Enough good quality sleep is critical for the body to function correctly, and lack of sleep is viewed as a stressor. However, if you can't sleep in one long block, but have the possibility to fit in one or two 20 minute naps during the day, maybe polyphasic sleep could work for you:
Sleep (or how to hack your brain) + Dustin Curtis
And, if you'd like some information about the effect stress (such as lack of sleep) has on the body:
Journal of medicine and life | The effect of stress on the defense systems
a tiny excerpt:
One of the many forms of chronic stress is sleep deprivation, which was proven to interfere with the immune processes, altering the function of NK cells, the cytokine production, and the humoral immune responses to vaccination
Kyle, its a logistical issue as there aren't enough hours in the day.

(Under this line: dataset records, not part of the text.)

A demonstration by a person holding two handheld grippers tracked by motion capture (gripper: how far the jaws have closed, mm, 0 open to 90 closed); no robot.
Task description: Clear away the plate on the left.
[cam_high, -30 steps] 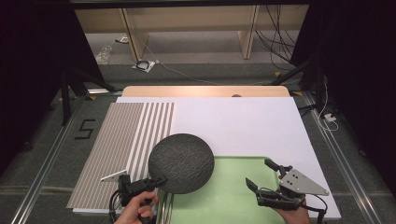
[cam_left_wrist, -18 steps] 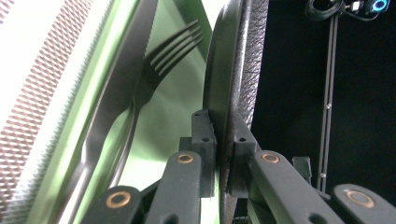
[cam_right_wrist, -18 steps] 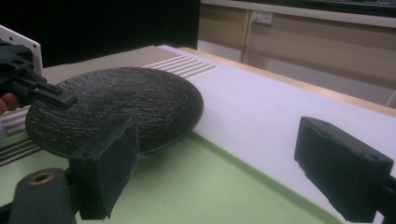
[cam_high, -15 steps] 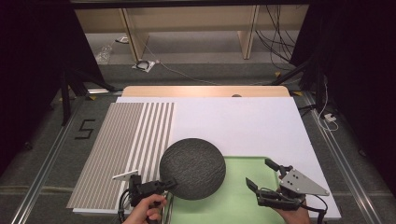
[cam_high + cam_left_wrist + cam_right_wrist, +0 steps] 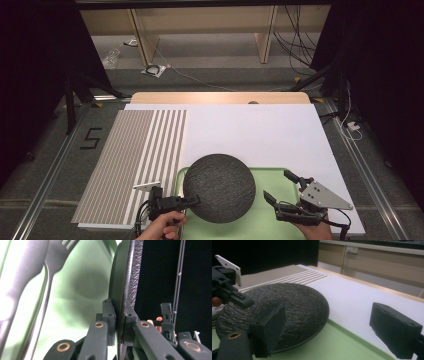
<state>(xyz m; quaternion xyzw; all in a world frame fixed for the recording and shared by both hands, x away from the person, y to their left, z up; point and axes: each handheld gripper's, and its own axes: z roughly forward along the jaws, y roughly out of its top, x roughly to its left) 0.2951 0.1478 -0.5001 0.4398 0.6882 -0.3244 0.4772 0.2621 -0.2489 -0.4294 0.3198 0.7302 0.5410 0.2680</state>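
Note:
A round dark plate (image 5: 220,187) with a rough textured face turned up hangs over the left part of a green tray (image 5: 262,222). My left gripper (image 5: 195,201) is shut on the plate's near-left rim, and in the left gripper view its pads (image 5: 110,315) pinch the rim (image 5: 127,277) edge-on above the tray (image 5: 80,290). There a blurred fork-like shape (image 5: 48,267) lies on the tray under the plate. My right gripper (image 5: 277,185) stands open over the tray's right side, just right of the plate (image 5: 287,305). Nothing sits between its fingers (image 5: 397,332).
A white sheet (image 5: 250,130) covers the table, with a brown-and-white striped mat (image 5: 135,160) on its left. The wooden table edge (image 5: 220,97) runs along the far side. Beyond it are floor, cables and shelf legs.
My left gripper has carried the plate to the right and nearer, from the striped mat's edge to over the green tray. The right gripper has kept still.

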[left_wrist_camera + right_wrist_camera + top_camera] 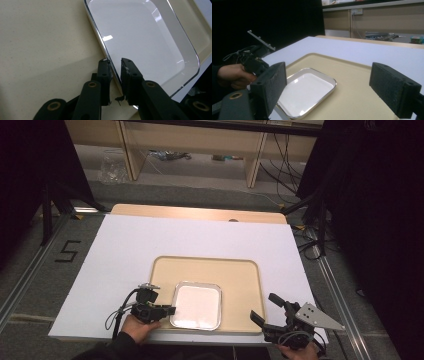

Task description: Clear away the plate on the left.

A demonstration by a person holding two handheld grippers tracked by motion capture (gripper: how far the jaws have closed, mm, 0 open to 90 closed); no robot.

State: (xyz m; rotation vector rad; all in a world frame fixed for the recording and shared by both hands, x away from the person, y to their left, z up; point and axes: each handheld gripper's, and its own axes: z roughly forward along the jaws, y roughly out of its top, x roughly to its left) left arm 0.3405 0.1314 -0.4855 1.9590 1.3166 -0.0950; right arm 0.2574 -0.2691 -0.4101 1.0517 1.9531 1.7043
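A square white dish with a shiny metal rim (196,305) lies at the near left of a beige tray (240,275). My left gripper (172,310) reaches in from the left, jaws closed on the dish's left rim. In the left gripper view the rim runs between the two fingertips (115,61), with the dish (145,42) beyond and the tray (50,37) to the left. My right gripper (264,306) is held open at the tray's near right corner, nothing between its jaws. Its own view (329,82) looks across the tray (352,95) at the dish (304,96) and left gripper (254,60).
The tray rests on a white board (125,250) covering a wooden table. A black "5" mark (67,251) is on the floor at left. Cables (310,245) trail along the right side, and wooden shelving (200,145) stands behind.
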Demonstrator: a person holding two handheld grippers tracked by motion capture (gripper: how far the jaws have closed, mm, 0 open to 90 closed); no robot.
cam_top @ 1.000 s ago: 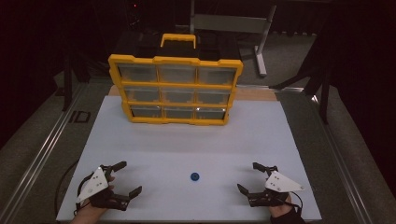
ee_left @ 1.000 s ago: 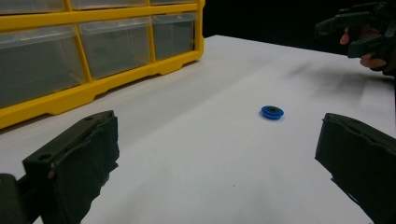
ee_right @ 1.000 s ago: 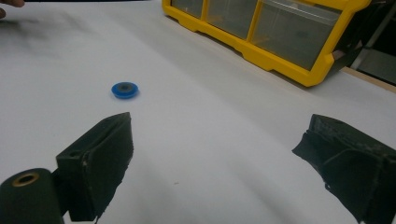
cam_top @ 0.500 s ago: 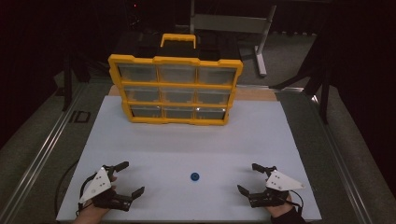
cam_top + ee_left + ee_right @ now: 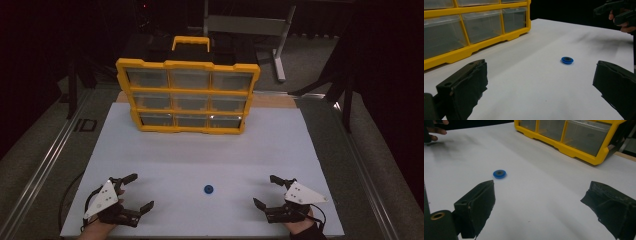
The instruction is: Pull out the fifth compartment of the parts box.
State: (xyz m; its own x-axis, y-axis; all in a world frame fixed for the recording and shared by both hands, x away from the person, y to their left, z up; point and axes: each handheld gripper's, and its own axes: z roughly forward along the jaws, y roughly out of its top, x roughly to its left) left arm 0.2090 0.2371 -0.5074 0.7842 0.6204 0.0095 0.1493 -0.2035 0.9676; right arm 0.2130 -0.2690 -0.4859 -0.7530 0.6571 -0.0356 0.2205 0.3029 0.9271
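Work not begun: blue washer [image 5: 208, 189] lies untouched between left gripper [image 5: 136, 192] and right gripper [image 5: 267, 192], both jaws released, yellow drawer organizer [image 5: 188, 95] shut beyond.

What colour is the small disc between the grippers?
Blue with a dark centre; the disc shows best in the left gripper view.

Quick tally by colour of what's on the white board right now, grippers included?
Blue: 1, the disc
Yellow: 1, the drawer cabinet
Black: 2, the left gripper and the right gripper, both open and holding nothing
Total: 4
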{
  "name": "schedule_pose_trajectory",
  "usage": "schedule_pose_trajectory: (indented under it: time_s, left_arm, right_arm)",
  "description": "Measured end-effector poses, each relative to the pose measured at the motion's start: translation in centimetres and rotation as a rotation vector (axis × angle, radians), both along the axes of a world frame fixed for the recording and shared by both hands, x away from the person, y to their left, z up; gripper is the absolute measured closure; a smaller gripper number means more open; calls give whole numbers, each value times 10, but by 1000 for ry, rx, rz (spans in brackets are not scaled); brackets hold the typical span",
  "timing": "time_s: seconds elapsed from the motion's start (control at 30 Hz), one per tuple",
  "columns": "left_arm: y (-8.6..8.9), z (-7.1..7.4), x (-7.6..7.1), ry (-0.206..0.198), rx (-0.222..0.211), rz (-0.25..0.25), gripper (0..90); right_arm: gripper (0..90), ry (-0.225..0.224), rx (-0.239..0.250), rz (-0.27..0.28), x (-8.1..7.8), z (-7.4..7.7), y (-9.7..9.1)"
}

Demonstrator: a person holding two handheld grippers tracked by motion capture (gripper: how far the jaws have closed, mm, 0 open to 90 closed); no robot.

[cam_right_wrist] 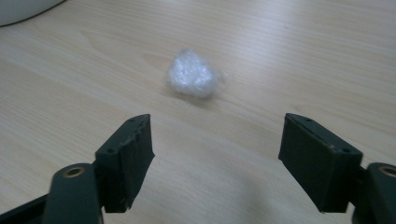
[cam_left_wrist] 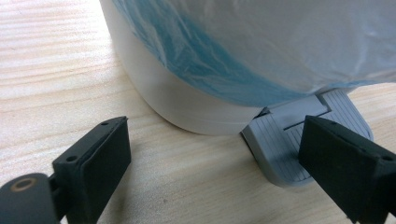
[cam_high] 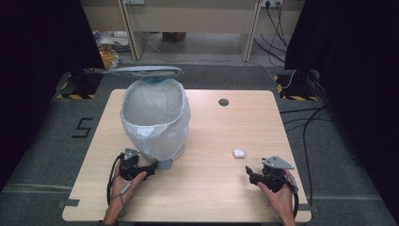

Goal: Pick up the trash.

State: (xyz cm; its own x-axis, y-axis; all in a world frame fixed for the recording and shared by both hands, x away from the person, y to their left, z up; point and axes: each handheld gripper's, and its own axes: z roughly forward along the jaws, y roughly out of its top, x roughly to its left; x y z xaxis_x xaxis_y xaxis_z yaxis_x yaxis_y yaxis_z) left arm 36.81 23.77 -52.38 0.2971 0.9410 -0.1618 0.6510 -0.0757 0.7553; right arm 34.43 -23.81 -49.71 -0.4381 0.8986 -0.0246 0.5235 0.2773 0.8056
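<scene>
A white pedal bin (cam_high: 155, 117) lined with a clear bag stands on the left half of the wooden table (cam_high: 211, 197), its lid (cam_high: 148, 71) raised behind it. My left gripper (cam_high: 151, 169) lies at the bin's foot, jaws open. In the left gripper view (cam_left_wrist: 215, 154) the bin wall (cam_left_wrist: 187, 102) is just ahead and the grey ribbed pedal (cam_left_wrist: 285, 140) sits beside the right-hand jaw. A small crumpled clear wad (cam_high: 238, 153) rests on the right half. My right gripper (cam_high: 251, 174) is open a short way behind it; the wad (cam_right_wrist: 193, 73) lies ahead of the jaws (cam_right_wrist: 217, 140), untouched.
A round cable hole (cam_high: 223, 102) sits near the table's far edge. Beyond the table are a pale desk frame (cam_high: 188, 28), floor cables (cam_high: 301, 117) at the right and dark curtains on both sides. A "5" (cam_high: 83, 127) marks the floor at the left.
</scene>
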Motion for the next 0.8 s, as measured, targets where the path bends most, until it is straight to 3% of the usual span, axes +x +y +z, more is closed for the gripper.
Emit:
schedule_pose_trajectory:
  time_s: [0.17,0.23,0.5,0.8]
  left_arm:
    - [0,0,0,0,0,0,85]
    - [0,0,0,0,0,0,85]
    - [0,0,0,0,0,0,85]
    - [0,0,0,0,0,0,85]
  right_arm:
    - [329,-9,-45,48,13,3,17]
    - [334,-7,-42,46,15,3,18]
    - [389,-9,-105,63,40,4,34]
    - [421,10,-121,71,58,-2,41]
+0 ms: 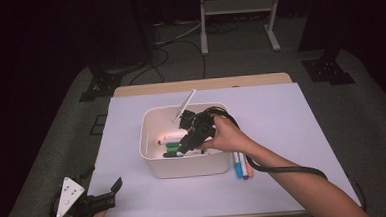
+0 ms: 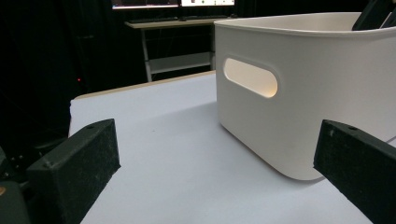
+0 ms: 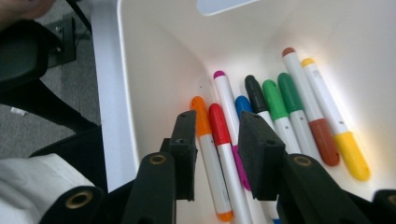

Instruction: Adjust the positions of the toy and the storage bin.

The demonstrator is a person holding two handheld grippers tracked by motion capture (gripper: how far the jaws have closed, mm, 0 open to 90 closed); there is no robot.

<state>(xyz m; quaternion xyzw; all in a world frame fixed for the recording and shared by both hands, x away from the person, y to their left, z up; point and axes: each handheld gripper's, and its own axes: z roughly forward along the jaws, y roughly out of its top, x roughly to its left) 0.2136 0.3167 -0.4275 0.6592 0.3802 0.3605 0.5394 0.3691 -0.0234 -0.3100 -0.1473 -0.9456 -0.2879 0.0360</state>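
Note:
A white bin (image 1: 147,127) stands mid-table with several coloured markers (image 1: 175,138) lying on its floor. My right gripper (image 1: 185,148) reaches down inside it. In the right gripper view the right gripper (image 3: 219,117) has its jaws a little apart above a red-capped marker (image 3: 218,125) and an orange-capped one (image 3: 201,116); the pads touch neither. Beside them lie black (image 3: 254,91), green (image 3: 275,100) and yellow (image 3: 338,133) markers. My left gripper (image 1: 112,190) rests at the table's front left, open and empty, facing the bin's side wall (image 2: 317,93) with its handle slot (image 2: 250,77).
Three more markers (image 1: 241,165) lie on the white table cover just right of the bin's front corner. A white card (image 1: 185,105) leans up from the bin's back rim. A cable trails from the right gripper along the person's forearm. Dark floor surrounds the table.

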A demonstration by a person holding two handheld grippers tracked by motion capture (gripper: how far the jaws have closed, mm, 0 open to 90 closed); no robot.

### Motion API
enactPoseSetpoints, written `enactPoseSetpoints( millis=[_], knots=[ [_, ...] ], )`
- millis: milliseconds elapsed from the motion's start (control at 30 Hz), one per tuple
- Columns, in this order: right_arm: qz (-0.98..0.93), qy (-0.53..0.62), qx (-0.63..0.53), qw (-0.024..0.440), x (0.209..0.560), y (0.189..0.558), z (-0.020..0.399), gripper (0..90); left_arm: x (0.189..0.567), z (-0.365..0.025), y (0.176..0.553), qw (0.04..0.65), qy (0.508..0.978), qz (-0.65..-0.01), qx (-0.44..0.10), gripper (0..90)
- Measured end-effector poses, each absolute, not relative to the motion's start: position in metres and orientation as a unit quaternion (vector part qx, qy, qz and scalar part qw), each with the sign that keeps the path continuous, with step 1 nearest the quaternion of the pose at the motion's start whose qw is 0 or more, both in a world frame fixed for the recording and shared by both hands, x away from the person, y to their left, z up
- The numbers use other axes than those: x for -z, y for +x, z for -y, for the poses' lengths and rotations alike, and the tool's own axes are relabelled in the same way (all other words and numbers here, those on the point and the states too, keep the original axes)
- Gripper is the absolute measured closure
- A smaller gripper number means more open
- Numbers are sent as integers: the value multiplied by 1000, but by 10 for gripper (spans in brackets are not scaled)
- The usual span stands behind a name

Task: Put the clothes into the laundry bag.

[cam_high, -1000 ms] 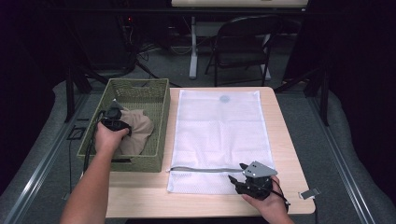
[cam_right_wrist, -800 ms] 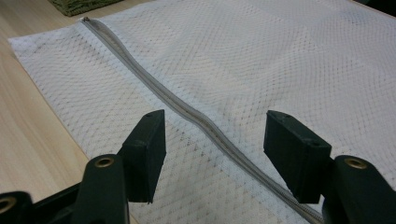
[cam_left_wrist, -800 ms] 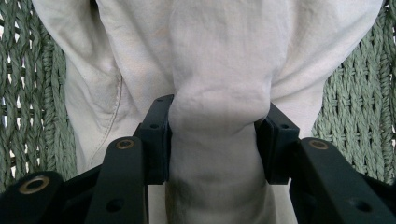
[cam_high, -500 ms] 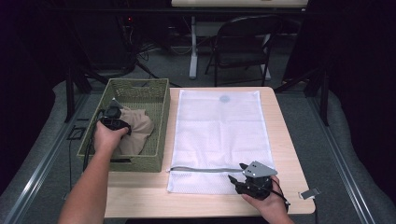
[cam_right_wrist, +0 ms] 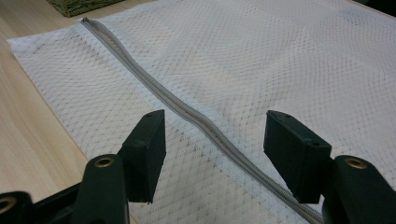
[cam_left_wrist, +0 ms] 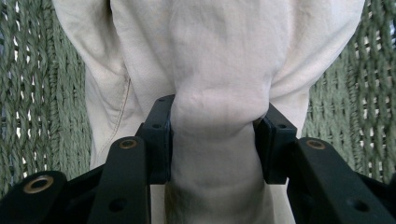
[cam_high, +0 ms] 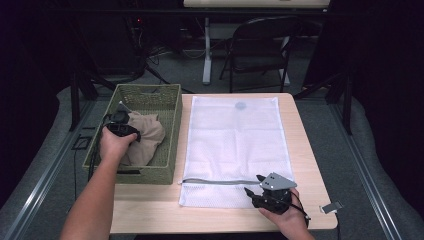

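Observation:
A beige garment (cam_high: pixel 148 136) lies bunched in the green woven basket (cam_high: pixel 174 125) at the table's left. My left gripper (cam_high: pixel 123 131) reaches into the basket; in the left gripper view its pads pinch a fold of the beige garment (cam_left_wrist: pixel 219 56), so the left gripper (cam_left_wrist: pixel 215 140) is shut on it. A white mesh bag (cam_high: pixel 235 135) lies flat on the table with its grey zipper (cam_right_wrist: pixel 140 74) near the front edge. My right gripper (cam_high: pixel 253 184) rests at the bag's front right, and the right gripper (cam_right_wrist: pixel 215 140) stands open with its jaws either side of the zipper.
The wooden table (cam_high: pixel 150 210) has bare strips at the front and right. A small metal clip (cam_high: pixel 331 207) lies at the front right corner. A folding chair (cam_high: pixel 260 50) and stand legs are behind the table.

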State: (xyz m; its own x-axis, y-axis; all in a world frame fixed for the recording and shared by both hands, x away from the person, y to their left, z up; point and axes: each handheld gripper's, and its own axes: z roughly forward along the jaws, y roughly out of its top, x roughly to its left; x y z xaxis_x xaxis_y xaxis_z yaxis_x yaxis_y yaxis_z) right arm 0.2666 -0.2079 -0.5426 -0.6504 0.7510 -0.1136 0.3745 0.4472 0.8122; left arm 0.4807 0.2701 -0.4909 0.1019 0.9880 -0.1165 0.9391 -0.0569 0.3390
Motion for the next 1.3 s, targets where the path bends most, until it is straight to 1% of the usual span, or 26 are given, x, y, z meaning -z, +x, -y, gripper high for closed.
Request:
enactPoseSetpoints(
  millis=[567,733,1300],
  knots=[
    [-817,339,-399,240,543,266,207,388,481,-275,478,184,717,-668,-74,557],
    [-817,337,-399,242,543,266,207,391,478,-275,477,180,719,-666,-78,557],
    [-812,335,-416,235,540,265,208,416,447,-265,473,187,734,-645,-100,558]
  ],
)
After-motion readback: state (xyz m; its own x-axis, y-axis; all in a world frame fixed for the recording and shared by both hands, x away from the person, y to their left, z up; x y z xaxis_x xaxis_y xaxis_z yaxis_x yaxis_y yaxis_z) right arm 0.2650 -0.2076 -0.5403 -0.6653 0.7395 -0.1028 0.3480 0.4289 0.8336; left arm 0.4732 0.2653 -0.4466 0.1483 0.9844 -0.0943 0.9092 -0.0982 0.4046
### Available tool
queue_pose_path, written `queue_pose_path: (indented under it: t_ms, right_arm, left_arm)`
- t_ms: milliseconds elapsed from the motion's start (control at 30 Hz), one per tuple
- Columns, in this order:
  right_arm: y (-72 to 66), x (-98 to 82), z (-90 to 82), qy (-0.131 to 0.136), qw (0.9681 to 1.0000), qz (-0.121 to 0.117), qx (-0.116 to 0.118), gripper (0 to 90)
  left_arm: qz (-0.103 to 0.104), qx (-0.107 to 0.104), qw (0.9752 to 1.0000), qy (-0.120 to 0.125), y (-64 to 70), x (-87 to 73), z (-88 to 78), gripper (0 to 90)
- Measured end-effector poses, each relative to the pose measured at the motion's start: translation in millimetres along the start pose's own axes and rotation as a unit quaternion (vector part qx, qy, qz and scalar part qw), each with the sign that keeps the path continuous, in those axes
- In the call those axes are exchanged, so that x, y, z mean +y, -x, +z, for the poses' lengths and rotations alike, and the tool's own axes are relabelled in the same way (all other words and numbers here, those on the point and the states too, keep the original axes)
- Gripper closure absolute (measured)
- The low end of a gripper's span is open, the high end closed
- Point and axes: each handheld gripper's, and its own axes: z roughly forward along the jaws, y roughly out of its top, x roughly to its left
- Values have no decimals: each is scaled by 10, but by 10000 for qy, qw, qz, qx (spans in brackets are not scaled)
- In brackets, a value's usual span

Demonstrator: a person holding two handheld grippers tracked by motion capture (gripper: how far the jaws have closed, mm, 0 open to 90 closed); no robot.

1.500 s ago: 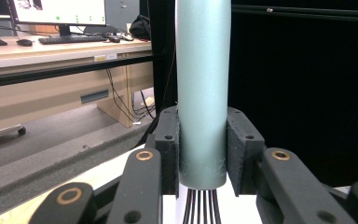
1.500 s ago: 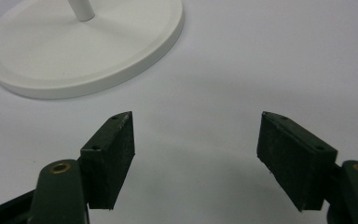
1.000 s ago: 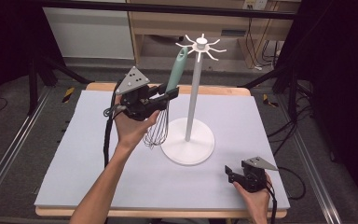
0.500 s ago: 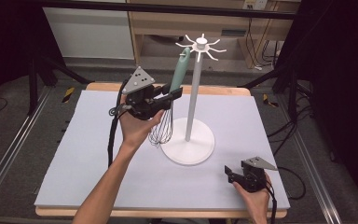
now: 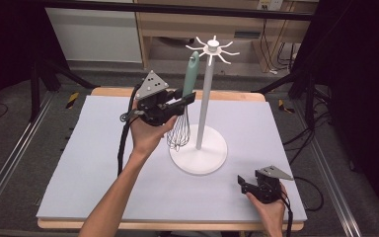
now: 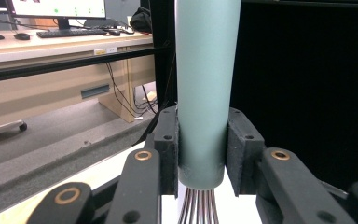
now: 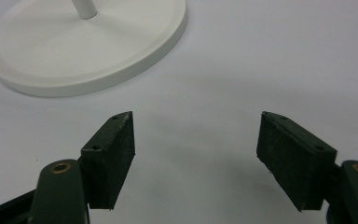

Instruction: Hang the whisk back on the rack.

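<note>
Left gripper [image 5: 180,101] clamps whisk [image 5: 183,103] by its teal handle, held upright above table [image 5: 79,173], wire head just beside white hook stand [image 5: 205,118], near its round base. Right gripper [image 5: 244,183] rests near table's front right corner, jaws apart with nothing between them.
</note>
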Motion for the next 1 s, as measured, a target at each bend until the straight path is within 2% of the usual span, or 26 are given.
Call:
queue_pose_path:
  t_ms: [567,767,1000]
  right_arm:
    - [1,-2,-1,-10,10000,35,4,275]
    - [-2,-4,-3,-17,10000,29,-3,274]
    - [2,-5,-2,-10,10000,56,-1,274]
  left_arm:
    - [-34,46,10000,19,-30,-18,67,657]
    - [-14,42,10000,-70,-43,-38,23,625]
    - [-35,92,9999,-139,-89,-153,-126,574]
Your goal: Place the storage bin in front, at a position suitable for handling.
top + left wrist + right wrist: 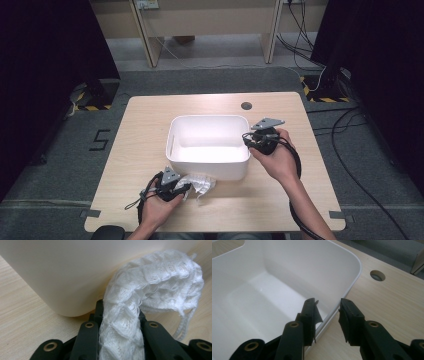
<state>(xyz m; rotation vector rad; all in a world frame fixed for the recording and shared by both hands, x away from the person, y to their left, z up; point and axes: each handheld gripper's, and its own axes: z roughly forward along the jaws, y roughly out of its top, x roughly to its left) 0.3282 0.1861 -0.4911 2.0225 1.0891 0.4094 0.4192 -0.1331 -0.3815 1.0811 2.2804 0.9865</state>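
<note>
The white cloth (200, 183) lies bunched on the table (130, 150) at the near side of the white bin (207, 145), touching its wall. The left gripper (182, 189) clamps it; the left gripper view shows the waffle weave (140, 305) rising between the jaws and curling right, its long axis running away from the gripper. The right gripper (248, 138) sits at the bin's right rim (352, 282), one jaw either side, spread, not pressing. One cloth, one bin, two grippers.
</note>
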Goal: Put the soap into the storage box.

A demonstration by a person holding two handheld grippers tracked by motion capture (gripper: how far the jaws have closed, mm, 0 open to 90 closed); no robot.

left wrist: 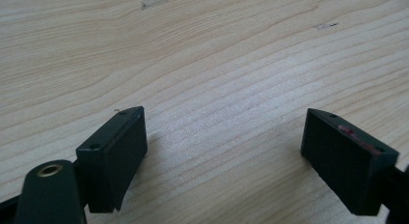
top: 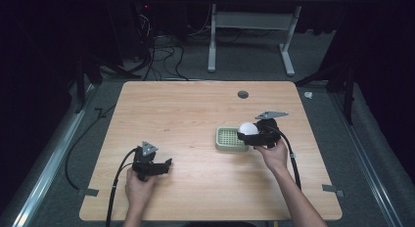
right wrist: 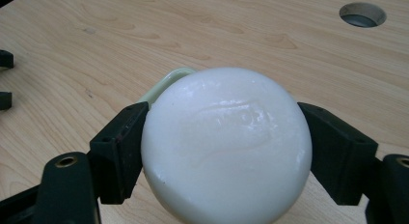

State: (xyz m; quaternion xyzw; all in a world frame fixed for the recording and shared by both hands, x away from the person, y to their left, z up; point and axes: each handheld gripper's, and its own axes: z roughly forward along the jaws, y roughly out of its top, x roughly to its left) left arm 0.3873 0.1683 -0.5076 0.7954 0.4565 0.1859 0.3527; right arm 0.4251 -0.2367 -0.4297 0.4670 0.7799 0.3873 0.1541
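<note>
A white oval bar of soap is clamped between the jaws of my right gripper, which is shut on it. In the high view the soap hangs at the right end of a pale green soap dish with a slotted floor, held by my right gripper. A sliver of the dish's rim peeks out behind the soap. My left gripper rests low at the table's front left, open, with bare wood between its jaws.
The wooden table has a round cable hole at its far middle, also visible as the hole in the right gripper view. Cables trail off the front edge from both grippers. A table frame and cords stand on the floor behind.
</note>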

Here is a quick run through of my day
wake up at 05:30AM, get on train a little after 6 and commute 2 hours to work. Get off work at 5, and get on a train and commute back getting to crossfit at 7, get done and get home about 8:30. Now it's tiime to eat, shower, prepare meals for the next day laundry... so lights out around 11-11:30. Afternoon napping is not an option as i like being gainfully employed. This is my schedule 4 of the 5 days of work week.
You could sleep on your commute. Do some research about how we actually didn't used to sleep 8 hours at a time, but rather broken into smaller segments. Someone had to keep the fire going! So it can be done. And how do you feel? Some folks don't need as much sleep, though too many of us think we don't :raises hand: and discover when we do get more sleep...um, yeah, we do. I do best on 7-8 hours. more than that, and I'm sluggish. Less, and I'm cloudy headed. So see what is best for you on your days off, and then work that into your day.